[Intel-gfx] [PATCH v2] drm/i915/display: Reset message bus after each read/write operation

Mon Oct 16 11:36:34 UTC 2023

> -----Original Message-----
> From: Vivi, Rodrigo <rodrigo.vivi at intel.com>
> Sent: Friday, October 13, 2023 11:22 PM
> To: Kahola, Mika <mika.kahola at intel.com>
> Cc: intel-gfx at lists.freedesktop.org; Sousa, Gustavo <gustavo.sousa at intel.com>
> Subject: Re: [PATCH v2] drm/i915/display: Reset message bus after each read/write operation
> 
> On Fri, Oct 13, 2023 at 09:55:32AM +0300, Mika Kahola wrote:
> > Every know and then we receive the following error when running for
> > example IGT test kms_flip.
> >
> > [drm] *ERROR* PHY G Read 0d80 failed after 3 retries.
> > [drm] *ERROR* PHY G Write 0d81 failed after 3 retries.
> >
> > Since the error is sporadic in nature, the patch proposes to reset the
> > message bus after every successful or unsuccessful read or write
> > operation. However, the testing revealed that this alone is not
> > sufficient method and therefore an additional delay is introduced
> > anything from 200us to 300us to let HW to settle down. This delay is
> > experimental value and has no specification to back it up.
> >
> > v2: Add FIXME's to indicate the experimental nature of
> >     this workaround (Rodrigo)
> >
> > Signed-off-by: Mika Kahola <mika.kahola at intel.com>
> > ---
> >  drivers/gpu/drm/i915/display/intel_cx0_phy.c | 16 ++++++++++++++++
> >  1 file changed, 16 insertions(+)
> >
> > diff --git a/drivers/gpu/drm/i915/display/intel_cx0_phy.c
> > b/drivers/gpu/drm/i915/display/intel_cx0_phy.c
> > index 6e6a1818071e..7c48ec5e54bd 100644
> > --- a/drivers/gpu/drm/i915/display/intel_cx0_phy.c
> > +++ b/drivers/gpu/drm/i915/display/intel_cx0_phy.c
> > @@ -221,6 +221,14 @@ static u8 __intel_cx0_read(struct drm_i915_private *i915, enum port port,
> >  	for (i = 0; i < 3; i++) {
> >  		status = __intel_cx0_read_once(i915, port, lane, addr);
> >
> > +		/*
> > +		 * FIXME: Workaround to let HW to settle
> > +		 * down and let the message bus to end up
> > +		 * in a known state
> > +		 */
> > +		intel_cx0_bus_reset(i915, port, lane);
> > +		usleep_range(200, 300);
> > +
> >  		if (status >= 0)
> >  			return status;
> >  	}
> > @@ -300,6 +308,14 @@ static void __intel_cx0_write(struct drm_i915_private *i915, enum port port,
> >  	for (i = 0; i < 3; i++) {
> >  		status = __intel_cx0_write_once(i915, port, lane, addr, data,
> > committed);
> >
> > +		/*
> > +		 * FIXME: Workaround to let HW to settle
> > +		 * down and let the message bus to end up
> > +		 * in a known state
> > +		 */
> > +		intel_cx0_bus_reset(i915, port, lane);
> > +		usleep_range(200, 300);
> 
> what cases trigger these paths?
I have noticed this when executing IGT test kms_flip with 4k monitors and eDP connected. Specially with 2x- cases.
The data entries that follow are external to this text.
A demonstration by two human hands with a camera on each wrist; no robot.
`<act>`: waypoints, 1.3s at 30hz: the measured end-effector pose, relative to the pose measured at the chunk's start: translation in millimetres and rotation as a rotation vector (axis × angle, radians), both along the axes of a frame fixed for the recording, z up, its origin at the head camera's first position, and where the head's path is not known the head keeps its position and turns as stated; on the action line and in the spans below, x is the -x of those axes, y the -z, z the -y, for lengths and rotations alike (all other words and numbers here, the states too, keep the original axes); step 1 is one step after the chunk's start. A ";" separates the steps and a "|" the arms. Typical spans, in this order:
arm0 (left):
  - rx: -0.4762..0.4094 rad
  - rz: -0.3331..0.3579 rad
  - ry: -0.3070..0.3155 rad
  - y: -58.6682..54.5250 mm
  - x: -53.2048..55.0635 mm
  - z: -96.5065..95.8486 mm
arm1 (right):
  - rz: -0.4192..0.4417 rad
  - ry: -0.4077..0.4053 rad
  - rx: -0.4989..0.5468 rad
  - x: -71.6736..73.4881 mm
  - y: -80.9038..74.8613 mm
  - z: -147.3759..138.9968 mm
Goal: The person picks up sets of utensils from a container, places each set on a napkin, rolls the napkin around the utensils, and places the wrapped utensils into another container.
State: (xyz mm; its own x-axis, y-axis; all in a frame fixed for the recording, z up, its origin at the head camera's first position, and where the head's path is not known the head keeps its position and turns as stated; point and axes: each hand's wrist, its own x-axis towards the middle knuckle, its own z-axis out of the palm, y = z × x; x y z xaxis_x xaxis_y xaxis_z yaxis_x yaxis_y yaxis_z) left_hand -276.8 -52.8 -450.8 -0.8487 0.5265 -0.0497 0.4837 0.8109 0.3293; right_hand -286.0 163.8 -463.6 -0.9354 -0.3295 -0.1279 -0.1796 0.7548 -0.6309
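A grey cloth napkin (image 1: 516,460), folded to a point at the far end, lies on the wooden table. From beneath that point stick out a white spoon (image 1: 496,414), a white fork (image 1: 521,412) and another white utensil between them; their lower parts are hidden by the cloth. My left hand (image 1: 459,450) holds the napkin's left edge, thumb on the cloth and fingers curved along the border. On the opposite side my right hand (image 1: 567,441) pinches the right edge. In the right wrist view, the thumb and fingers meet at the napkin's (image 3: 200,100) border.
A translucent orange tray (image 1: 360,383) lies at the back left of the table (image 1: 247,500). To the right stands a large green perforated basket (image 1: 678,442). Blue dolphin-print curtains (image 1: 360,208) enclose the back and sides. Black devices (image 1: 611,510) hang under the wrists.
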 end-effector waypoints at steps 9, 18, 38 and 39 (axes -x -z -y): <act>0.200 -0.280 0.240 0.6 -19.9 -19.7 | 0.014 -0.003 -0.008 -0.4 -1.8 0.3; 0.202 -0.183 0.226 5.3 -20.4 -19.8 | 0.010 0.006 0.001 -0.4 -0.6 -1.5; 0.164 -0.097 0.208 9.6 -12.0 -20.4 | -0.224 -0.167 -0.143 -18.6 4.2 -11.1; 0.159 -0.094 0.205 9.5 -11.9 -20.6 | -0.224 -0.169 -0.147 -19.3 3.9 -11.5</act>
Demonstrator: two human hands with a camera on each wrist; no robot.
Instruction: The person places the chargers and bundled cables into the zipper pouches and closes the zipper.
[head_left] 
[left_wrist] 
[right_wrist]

> and how many calls in the modset case?
I haven't put any counters for this but quite a few anyways. This surely introduces additional delay.

> what about suspend/resume cylces?
> 
> if we do a single rmw we are introducing at least 400us of delay here.
> have we measured the overall final impact of these extra sleeps on the resume and modeset latencies?
We haven't measured overall impact. I did some further testing and 200-300us delay is an overkill solution. I tested with 1-10us delay and with my test vehicle, I didn't see any issue to use that. 

In fact, I moved the bus reset routine to be part of *_read_once() and *_write_once() functions and to me despite it looks more cleaner solution I can get rid of the delay. It must be noted that my test vehicle has changed to different MTL. Anyway, I will float the patch with revised function placement and delay drop. We can continue discussion from there.

Thanks!

-Mika-  

> 
> > +
> >  		if (status == 0)
> >  			return;
> >  	}
> > --
> > 2.34.1
> >